* **How to complete this task**
Among the lines below, which ones contain the word "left"? Copy every such line.

- - - - - - -

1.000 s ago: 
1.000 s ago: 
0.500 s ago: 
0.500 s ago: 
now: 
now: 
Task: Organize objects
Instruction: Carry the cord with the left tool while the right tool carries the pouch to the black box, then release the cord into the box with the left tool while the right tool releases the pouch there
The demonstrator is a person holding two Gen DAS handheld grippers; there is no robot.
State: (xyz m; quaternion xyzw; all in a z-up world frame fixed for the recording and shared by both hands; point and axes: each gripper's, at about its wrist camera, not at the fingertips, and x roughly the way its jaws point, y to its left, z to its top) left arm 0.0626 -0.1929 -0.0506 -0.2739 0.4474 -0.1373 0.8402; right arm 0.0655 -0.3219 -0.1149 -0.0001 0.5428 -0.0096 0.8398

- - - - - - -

* **Answer space**
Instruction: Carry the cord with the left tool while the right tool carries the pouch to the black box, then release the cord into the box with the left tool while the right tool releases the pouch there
State: (xyz m; quaternion xyzw; all in a z-up world frame fixed for the recording and shared by both hands; point and axes: each gripper's, at about its wrist camera, not at the fingertips, and x roughly the way its jaws point, y to its left, z to its top) left arm 0.0626 -0.1929 -0.0506 -0.2739 0.4474 -0.1373 0.8402; right arm 0.0655 -0.3219 -0.1149 -0.0001 0.5428 -0.0096 0.8398

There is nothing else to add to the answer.